*Work task*
Give back the entire listing exactly as it was provided.

↓↓↓

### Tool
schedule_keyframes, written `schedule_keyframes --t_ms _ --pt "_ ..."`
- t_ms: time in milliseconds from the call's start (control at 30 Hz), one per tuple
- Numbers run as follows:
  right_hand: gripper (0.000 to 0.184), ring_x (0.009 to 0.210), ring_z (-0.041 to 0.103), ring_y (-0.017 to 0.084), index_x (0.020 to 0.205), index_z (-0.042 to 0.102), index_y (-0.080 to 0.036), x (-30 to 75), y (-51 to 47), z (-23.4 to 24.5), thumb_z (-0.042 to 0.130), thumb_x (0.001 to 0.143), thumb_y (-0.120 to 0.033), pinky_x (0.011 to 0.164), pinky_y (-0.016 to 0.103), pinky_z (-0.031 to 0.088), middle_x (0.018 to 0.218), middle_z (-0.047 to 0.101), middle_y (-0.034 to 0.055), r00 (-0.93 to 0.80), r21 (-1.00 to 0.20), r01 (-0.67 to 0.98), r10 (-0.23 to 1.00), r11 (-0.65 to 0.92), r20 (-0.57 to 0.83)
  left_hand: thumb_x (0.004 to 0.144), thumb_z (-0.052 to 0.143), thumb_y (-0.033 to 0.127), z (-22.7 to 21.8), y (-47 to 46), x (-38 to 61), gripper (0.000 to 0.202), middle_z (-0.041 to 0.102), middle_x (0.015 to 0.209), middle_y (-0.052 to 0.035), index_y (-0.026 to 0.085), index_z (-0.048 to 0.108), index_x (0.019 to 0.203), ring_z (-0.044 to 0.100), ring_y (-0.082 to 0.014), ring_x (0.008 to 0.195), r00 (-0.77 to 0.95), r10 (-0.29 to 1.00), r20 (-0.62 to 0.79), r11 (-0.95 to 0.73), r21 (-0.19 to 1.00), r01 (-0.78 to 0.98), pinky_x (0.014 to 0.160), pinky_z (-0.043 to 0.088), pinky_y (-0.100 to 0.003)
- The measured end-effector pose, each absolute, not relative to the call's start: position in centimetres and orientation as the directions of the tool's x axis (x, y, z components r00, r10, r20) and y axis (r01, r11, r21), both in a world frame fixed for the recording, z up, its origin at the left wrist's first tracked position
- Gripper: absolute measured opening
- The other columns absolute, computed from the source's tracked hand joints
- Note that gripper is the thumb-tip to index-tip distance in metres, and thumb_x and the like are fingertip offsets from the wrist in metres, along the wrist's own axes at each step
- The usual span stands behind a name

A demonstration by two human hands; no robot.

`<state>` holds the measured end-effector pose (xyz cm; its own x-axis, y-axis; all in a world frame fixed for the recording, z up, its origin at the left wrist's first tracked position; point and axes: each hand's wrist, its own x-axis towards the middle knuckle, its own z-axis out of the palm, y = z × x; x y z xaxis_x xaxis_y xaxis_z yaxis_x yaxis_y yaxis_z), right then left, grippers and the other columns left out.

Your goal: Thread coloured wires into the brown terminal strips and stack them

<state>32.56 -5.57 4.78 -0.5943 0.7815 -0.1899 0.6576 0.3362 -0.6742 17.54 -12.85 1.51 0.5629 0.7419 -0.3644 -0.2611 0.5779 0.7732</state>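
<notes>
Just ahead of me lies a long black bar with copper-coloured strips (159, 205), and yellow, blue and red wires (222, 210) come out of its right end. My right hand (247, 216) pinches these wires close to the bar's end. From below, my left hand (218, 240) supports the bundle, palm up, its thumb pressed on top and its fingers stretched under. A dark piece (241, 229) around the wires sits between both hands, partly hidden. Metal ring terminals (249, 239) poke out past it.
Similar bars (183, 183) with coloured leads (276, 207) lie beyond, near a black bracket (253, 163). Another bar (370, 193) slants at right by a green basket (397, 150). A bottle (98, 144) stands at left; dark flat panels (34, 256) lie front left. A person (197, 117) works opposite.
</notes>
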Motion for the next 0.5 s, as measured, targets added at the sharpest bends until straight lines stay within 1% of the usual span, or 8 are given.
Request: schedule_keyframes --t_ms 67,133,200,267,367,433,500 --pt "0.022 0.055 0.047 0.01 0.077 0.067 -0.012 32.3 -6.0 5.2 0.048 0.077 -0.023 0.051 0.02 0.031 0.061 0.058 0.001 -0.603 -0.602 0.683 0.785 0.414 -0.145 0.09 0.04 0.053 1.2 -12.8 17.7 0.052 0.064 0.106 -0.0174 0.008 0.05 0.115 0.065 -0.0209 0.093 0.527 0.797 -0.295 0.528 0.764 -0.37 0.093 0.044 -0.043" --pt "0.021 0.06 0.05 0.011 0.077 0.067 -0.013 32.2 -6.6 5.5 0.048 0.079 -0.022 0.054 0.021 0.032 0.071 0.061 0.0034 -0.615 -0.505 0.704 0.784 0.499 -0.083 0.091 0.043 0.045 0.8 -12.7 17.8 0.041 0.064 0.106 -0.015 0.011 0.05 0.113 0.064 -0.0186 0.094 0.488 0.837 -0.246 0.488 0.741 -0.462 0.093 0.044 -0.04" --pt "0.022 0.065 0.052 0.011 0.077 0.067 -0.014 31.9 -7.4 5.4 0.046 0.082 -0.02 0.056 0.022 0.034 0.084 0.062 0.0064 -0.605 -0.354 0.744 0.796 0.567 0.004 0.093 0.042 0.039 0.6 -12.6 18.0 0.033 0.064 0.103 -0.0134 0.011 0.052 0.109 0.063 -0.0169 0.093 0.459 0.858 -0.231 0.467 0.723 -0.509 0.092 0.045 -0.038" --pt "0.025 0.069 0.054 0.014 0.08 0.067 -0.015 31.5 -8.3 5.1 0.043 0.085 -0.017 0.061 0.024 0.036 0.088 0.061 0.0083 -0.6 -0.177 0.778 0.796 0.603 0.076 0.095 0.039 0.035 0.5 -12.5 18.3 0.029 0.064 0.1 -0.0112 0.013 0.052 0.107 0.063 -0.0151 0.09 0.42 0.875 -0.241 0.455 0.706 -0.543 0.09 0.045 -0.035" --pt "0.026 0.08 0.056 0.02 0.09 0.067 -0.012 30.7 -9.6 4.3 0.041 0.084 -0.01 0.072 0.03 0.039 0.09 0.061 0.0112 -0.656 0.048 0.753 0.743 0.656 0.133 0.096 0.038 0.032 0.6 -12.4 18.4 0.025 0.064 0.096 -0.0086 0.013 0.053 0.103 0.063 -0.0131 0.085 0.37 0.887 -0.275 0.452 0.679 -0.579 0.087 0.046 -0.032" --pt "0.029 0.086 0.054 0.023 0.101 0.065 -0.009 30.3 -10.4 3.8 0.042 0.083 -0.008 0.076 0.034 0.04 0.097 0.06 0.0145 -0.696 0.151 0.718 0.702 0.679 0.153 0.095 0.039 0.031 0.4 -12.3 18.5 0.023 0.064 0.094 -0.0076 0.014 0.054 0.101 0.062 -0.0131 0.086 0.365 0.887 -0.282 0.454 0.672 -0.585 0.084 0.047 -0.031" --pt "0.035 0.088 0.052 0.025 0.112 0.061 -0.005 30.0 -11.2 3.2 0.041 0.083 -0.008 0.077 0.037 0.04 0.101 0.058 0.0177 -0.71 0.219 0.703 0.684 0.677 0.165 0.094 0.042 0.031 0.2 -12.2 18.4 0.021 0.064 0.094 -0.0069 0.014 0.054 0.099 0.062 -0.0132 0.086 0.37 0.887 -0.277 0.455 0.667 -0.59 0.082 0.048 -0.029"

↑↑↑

*Result of the exercise*
### Tool
schedule_keyframes, written `schedule_keyframes --t_ms _ --pt "_ ..."`
- t_ms: time in milliseconds from the call's start (control at 30 Hz), one per tuple
- Numbers run as follows:
  right_hand: gripper (0.000 to 0.184), ring_x (0.009 to 0.210), ring_z (-0.041 to 0.103), ring_y (-0.017 to 0.084), index_x (0.020 to 0.205), index_z (-0.042 to 0.102), index_y (-0.080 to 0.036), x (-30 to 75), y (-51 to 47), z (-23.4 to 24.5), thumb_z (-0.042 to 0.130), thumb_x (0.001 to 0.143), thumb_y (-0.120 to 0.033), pinky_x (0.011 to 0.164), pinky_y (-0.016 to 0.103), pinky_z (-0.031 to 0.088), middle_x (0.018 to 0.218), middle_z (-0.047 to 0.101), middle_y (-0.034 to 0.055), r00 (-0.93 to 0.80), r21 (-1.00 to 0.20), r01 (-0.67 to 0.98), r10 (-0.23 to 1.00), r11 (-0.65 to 0.92), r20 (-0.57 to 0.83)
  left_hand: thumb_x (0.004 to 0.144), thumb_z (-0.052 to 0.143), thumb_y (-0.033 to 0.127), z (-22.7 to 21.8), y (-47 to 46), x (-38 to 61), gripper (0.000 to 0.202), middle_z (-0.041 to 0.102), middle_x (0.015 to 0.209), middle_y (-0.052 to 0.035), index_y (-0.026 to 0.085), index_z (-0.048 to 0.108), index_x (0.019 to 0.203), ring_z (-0.044 to 0.100), ring_y (-0.082 to 0.014), ring_x (0.008 to 0.195), r00 (-0.77 to 0.95), r10 (-0.29 to 1.00), r20 (-0.62 to 0.79), r11 (-0.95 to 0.73), r21 (-0.19 to 1.00), r01 (-0.78 to 0.98), pinky_x (0.014 to 0.160), pinky_z (-0.043 to 0.088), pinky_y (-0.100 to 0.003)
- The measured end-effector pose, each absolute, not relative to the call's start: position in centimetres and orientation as the directions of the tool's x axis (x, y, z components r00, r10, r20) and y axis (r01, r11, r21), both in a world frame fixed for the recording, z up, its origin at the left wrist's first tracked position
- Gripper: absolute measured opening
- The other columns absolute, computed from the source's tracked hand joints
- Note that gripper is the thumb-tip to index-tip distance in metres, and thumb_x and the like are fingertip offsets from the wrist in metres, along the wrist's own axes at each step
- The usual span stands behind a name

A demonstration by two human hands; no robot.

`<state>` holds the measured end-effector pose (xyz cm; its own x-axis, y-axis; all in a world frame fixed for the recording, z up, its origin at the left wrist's first tracked position; point and axes: each hand's wrist, its own x-axis towards the middle knuckle, its own z-axis out of the palm, y = z × x; x y z xaxis_x xaxis_y xaxis_z yaxis_x yaxis_y yaxis_z), right then left, grippers and the other columns left out.

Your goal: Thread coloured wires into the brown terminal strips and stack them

<state>32.56 -5.57 4.78 -0.5943 0.7815 -0.1899 0.6576 0.3362 -0.6742 17.54 -12.85 1.51 0.5629 0.7419 -0.3644 -0.2611 0.5779 0.7732</state>
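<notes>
Just ahead of me lies a long black bar with copper-coloured strips (159, 205), and yellow, blue and red wires (222, 210) come out of its right end. My right hand (247, 216) pinches these wires close to the bar's end. From below, my left hand (218, 240) supports the bundle, palm up, its thumb pressed on top and its fingers stretched under. A dark piece (241, 229) around the wires sits between both hands, partly hidden. Metal ring terminals (249, 239) poke out past it.
Similar bars (183, 183) with coloured leads (276, 207) lie beyond, near a black bracket (253, 163). Another bar (370, 193) slants at right by a green basket (397, 150). A bottle (98, 144) stands at left; dark flat panels (34, 256) lie front left. A person (197, 117) works opposite.
</notes>
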Motion for the next 0.5 s, as measured, targets added at the sharpest bends until straight lines stay within 1% of the usual span, or 8 are given.
Request: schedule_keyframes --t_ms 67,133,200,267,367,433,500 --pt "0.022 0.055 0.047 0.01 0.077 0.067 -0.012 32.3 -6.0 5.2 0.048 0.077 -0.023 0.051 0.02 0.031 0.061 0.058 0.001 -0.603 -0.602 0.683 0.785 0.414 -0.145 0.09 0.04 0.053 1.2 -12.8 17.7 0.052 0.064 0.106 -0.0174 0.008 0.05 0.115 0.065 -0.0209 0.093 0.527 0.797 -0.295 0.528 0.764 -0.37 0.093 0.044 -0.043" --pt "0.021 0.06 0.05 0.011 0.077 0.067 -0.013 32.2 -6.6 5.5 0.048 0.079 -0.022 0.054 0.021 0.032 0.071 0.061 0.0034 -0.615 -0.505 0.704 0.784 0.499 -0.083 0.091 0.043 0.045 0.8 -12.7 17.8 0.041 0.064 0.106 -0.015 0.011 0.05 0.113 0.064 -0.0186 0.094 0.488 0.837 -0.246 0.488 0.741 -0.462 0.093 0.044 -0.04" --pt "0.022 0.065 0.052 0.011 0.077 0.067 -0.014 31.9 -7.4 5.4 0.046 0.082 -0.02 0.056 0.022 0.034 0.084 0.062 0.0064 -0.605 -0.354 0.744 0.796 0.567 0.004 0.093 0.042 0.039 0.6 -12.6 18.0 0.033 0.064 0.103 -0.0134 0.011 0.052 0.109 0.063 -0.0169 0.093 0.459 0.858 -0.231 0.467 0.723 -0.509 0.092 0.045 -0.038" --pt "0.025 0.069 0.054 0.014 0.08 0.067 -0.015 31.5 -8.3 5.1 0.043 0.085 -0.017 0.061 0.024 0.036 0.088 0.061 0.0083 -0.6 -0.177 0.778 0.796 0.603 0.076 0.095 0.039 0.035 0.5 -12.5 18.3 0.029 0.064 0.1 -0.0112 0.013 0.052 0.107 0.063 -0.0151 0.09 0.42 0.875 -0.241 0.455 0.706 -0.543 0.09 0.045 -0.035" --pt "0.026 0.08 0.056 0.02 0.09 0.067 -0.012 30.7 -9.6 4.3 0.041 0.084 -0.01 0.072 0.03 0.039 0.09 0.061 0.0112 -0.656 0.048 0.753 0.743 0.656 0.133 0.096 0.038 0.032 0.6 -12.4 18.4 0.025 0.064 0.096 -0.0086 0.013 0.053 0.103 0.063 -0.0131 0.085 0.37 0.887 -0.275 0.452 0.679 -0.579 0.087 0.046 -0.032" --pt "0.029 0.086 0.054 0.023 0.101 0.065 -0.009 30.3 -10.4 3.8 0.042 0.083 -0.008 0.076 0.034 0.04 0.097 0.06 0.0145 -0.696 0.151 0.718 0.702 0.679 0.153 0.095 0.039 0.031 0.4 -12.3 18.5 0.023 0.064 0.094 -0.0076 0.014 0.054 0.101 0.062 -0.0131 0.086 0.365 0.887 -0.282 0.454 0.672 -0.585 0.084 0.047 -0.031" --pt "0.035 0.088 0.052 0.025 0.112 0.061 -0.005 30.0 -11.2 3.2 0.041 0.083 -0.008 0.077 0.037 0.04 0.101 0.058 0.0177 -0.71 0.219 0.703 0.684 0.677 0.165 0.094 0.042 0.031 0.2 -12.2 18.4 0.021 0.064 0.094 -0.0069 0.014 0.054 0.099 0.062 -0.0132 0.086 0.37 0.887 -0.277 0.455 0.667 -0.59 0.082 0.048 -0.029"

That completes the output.